Some taxonomists regarded Perolera as a new breed, and in this study, it was clustered into the second group, which is closely related to the Caine group. The Sarawak germplasm was thought to belong to the Caine group, but it was actually clustered into the Queen group. This phenomenon may be due to non-unified classification standards for pineapple that leads to different classification; the name for the germplasm’s confusion, for exemple, one germplasm has multiple names or a single name used by multiple germplasms because of frequent regional and international exchange of pineapple germplasms; the internal limitation of morphological classification that characteristics of a germplasm is easily affected by environmental conditions. During cultivation and propagation, due to different naming habits of the propagators and local cultivators, homonym and synonym are very common, nomenclature of pineapple was in chaos, and germplasms vary greatly within major groups. In addition, SSR reveals not only genetic variations at the DNA level, but also differences in genotype between germplasms. Genome DNA contains not only structural genes, but also some silence genes which had yet no clear function, and the perceptible phenotype is the results of functional gene expression under influence of both internal and external environment. So, difference in DNA structure may not necessarily lead to differences in morphology.

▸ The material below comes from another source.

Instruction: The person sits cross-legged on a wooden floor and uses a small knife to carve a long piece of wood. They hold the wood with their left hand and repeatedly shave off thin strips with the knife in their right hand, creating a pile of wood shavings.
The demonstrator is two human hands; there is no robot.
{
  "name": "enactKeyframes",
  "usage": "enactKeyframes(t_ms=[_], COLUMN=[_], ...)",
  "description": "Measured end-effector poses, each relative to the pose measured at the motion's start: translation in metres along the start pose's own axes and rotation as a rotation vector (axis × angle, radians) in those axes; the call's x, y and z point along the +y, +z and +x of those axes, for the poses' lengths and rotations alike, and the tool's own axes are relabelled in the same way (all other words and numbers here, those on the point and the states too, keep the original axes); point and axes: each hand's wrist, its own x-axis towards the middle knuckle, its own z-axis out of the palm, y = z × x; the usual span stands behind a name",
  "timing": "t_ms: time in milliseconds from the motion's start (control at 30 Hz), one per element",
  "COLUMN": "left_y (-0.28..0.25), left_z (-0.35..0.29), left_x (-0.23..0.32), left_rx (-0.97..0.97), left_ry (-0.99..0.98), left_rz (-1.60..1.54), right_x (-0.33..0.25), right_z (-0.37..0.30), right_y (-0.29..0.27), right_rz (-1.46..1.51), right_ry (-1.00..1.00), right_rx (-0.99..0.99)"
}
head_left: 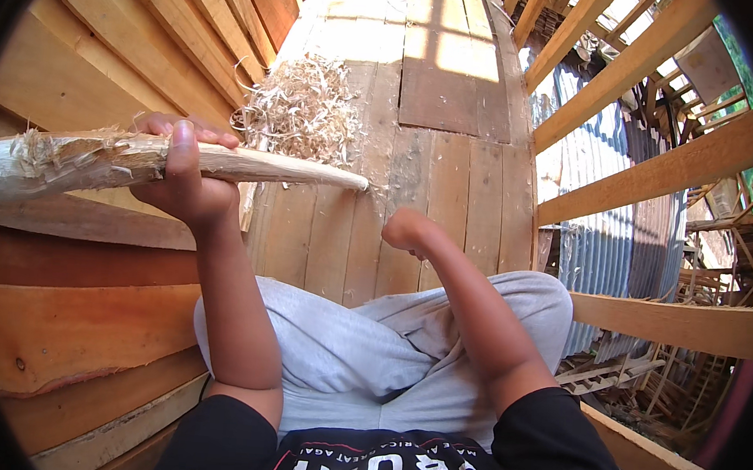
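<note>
The left hand (180,173) is clamped around a whittled wooden stake (137,161), holding it level so its tapered tip rests on the plank floor (450,179) beside a heap of shavings (302,112). The right hand (407,230) looks clenched, apparently holding nothing.

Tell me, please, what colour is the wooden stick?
Pale cream wooden stick, seen in the head view.
</note>
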Motion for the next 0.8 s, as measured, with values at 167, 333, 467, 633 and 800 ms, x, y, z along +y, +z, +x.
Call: enactKeyframes(t_ms=[167, 333, 467, 633, 800], left_y=[-0.006, -0.021, -0.031, -0.045, -0.045], left_z=[0.003, 0.019, 0.027, 0.034, 0.034], left_x=[0.003, 0.014, 0.031, 0.032, 0.034], left_rx=[0.012, 0.032, 0.140, 0.099, 0.140], left_ry=[-0.026, 0.070, 0.127, 0.155, 0.131], left_rz=[0.048, 0.112, 0.126, 0.038, 0.125], right_x=[-0.001, 0.022, 0.025, 0.037, 0.070], right_z=[-0.004, 0.036, 0.025, 0.011, 0.019], right_y=[-0.009, 0.000, -0.015, -0.045, -0.067], right_rz=[-0.252, -0.321, -0.269, -0.208, -0.173], right_ry=[-0.119, -0.208, -0.224, -0.207, -0.324], right_rx=[0.070, 0.221, 0.292, 0.391, 0.392])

4.5. Analysis of SSR Mutation
Mutation of SSR mainly came from base changes in the flanking sequence and repeat region. In this study, we found no insertion or deletion mutations at the EP-11 or EP-20 loci, at the EP-12 locus, Alexandria-a, Tainong-17-b, and Red Spanish-b had “T” and “AA” insertion, respectively; flanking sequence of Bp and EP had deletions (Figure 3).
Flanking sequence of corn had insertion mutations . Gutierrez et al.  found in their research on M. truncatula that sequence variation was mainly due to variation in copy number of repeats of the SSR region, as well as insertion, deletion, and nucleotide substitution mutations. Symonds and Lloyd  pointed out that interruptions in the SSR region shortened the SSR sequence; in this study, it was observed that nucleotide substitution resulted in decrease in copy number of repeats; a single long repeat sequence was divided into several smaller repeat sequences or became shorter. For example, the Golden pineapple had a CAGGAG insertion at the EP-11 “b” locus, increasing repeat number; the “T” of EP-20, Tainong-18 sequence was replaced with “C,” leading to decrease in TCT repeats; Red Spanish-b had its “A” replaced with “G” at the EP-12 locus and was thus divided into smaller repeating units.
Conflict of Interests
The authors declare that there is no conflict of interest with MicroSAtellite software (MISA) (http://pgrc.ipk-gatersleben.de/misa/), EST-trimmer software (http://pgrc.ipk-gatersleben.de/misa/download/est_trimmer.pl), and other commercial identities in this paper.
Suping Feng and Helin Tong contributed equally to this research.
The present work was supported by Main Programme of National Science Infrastructure Platform (2005DKA21000-5-43).